Exercise: Could you reproduce all of the records exactly?

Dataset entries
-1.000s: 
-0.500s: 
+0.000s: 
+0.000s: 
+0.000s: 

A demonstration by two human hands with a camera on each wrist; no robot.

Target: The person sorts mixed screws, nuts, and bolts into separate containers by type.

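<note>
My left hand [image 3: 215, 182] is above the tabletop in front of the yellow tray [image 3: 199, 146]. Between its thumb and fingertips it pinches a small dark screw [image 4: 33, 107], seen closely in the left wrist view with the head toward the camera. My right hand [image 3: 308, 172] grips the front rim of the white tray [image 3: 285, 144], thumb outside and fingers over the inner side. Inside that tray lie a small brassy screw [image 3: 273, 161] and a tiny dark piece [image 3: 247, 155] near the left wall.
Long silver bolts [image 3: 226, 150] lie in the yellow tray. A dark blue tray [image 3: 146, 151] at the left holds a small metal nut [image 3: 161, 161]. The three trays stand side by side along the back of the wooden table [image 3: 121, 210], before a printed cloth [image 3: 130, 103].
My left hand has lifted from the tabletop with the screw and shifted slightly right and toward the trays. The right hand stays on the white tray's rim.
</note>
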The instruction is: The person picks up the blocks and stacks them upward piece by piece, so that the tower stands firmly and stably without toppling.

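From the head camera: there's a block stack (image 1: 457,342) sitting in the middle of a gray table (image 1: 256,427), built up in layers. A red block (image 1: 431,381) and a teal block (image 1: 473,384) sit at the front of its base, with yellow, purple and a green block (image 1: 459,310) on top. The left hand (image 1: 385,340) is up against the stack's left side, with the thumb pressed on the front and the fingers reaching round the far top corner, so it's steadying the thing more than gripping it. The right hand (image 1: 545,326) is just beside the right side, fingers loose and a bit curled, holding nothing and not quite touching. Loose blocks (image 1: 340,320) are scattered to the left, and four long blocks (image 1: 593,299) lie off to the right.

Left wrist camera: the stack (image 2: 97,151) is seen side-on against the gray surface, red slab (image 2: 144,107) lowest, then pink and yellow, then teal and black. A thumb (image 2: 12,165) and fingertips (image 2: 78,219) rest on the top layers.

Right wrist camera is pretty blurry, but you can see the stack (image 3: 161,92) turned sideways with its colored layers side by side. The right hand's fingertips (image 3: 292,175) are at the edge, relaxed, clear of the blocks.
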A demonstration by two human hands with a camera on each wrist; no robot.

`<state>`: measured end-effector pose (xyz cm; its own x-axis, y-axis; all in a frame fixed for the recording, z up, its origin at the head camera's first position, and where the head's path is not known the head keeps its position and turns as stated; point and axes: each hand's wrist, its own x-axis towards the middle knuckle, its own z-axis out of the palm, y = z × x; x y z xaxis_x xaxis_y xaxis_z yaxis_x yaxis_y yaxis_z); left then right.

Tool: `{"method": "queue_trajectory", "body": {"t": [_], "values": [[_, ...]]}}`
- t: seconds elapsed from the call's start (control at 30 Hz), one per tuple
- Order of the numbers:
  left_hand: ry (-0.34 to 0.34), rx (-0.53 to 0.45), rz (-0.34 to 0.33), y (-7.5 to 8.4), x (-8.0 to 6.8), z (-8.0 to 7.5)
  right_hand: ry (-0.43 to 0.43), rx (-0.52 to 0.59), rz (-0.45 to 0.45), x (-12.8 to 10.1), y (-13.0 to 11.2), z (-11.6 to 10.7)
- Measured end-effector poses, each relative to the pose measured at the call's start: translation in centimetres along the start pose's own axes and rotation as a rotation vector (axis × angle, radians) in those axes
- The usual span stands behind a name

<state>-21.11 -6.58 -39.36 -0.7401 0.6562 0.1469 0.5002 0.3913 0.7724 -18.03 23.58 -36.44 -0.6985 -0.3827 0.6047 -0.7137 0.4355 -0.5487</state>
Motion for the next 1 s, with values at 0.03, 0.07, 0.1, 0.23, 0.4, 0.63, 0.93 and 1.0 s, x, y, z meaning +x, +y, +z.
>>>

Reply to the exercise:
-1.000s: 
-0.500s: 
+0.000s: 
+0.000s: 
+0.000s: 

A demonstration by two human hands with a camera on each wrist; no robot.

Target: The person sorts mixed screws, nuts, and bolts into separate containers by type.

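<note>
My left hand [image 3: 215, 182] is above the tabletop in front of the yellow tray [image 3: 199, 146]. Between its thumb and fingertips it pinches a small dark screw [image 4: 33, 107], seen closely in the left wrist view with the head toward the camera. My right hand [image 3: 308, 172] grips the front rim of the white tray [image 3: 285, 144], thumb outside and fingers over the inner side. Inside that tray lie a small brassy screw [image 3: 273, 161] and a tiny dark piece [image 3: 247, 155] near the left wall.
Long silver bolts [image 3: 226, 150] lie in the yellow tray. A dark blue tray [image 3: 146, 151] at the left holds a small metal nut [image 3: 161, 161]. The three trays stand side by side along the back of the wooden table [image 3: 121, 210], before a printed cloth [image 3: 130, 103].
My left hand has lifted from the tabletop with the screw and shifted slightly right and toward the trays. The right hand stays on the white tray's rim.
</note>
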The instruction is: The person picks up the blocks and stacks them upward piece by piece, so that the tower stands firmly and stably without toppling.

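From the head camera: there's a block stack (image 1: 457,342) sitting in the middle of a gray table (image 1: 256,427), built up in layers. A red block (image 1: 431,381) and a teal block (image 1: 473,384) sit at the front of its base, with yellow, purple and a green block (image 1: 459,310) on top. The left hand (image 1: 385,340) is up against the stack's left side, with the thumb pressed on the front and the fingers reaching round the far top corner, so it's steadying the thing more than gripping it. The right hand (image 1: 545,326) is just beside the right side, fingers loose and a bit curled, holding nothing and not quite touching. Loose blocks (image 1: 340,320) are scattered to the left, and four long blocks (image 1: 593,299) lie off to the right.

Left wrist camera: the stack (image 2: 97,151) is seen side-on against the gray surface, red slab (image 2: 144,107) lowest, then pink and yellow, then teal and black. A thumb (image 2: 12,165) and fingertips (image 2: 78,219) rest on the top layers.

Right wrist camera is pretty blurry, but you can see the stack (image 3: 161,92) turned sideways with its colored layers side by side. The right hand's fingertips (image 3: 292,175) are at the edge, relaxed, clear of the blocks.
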A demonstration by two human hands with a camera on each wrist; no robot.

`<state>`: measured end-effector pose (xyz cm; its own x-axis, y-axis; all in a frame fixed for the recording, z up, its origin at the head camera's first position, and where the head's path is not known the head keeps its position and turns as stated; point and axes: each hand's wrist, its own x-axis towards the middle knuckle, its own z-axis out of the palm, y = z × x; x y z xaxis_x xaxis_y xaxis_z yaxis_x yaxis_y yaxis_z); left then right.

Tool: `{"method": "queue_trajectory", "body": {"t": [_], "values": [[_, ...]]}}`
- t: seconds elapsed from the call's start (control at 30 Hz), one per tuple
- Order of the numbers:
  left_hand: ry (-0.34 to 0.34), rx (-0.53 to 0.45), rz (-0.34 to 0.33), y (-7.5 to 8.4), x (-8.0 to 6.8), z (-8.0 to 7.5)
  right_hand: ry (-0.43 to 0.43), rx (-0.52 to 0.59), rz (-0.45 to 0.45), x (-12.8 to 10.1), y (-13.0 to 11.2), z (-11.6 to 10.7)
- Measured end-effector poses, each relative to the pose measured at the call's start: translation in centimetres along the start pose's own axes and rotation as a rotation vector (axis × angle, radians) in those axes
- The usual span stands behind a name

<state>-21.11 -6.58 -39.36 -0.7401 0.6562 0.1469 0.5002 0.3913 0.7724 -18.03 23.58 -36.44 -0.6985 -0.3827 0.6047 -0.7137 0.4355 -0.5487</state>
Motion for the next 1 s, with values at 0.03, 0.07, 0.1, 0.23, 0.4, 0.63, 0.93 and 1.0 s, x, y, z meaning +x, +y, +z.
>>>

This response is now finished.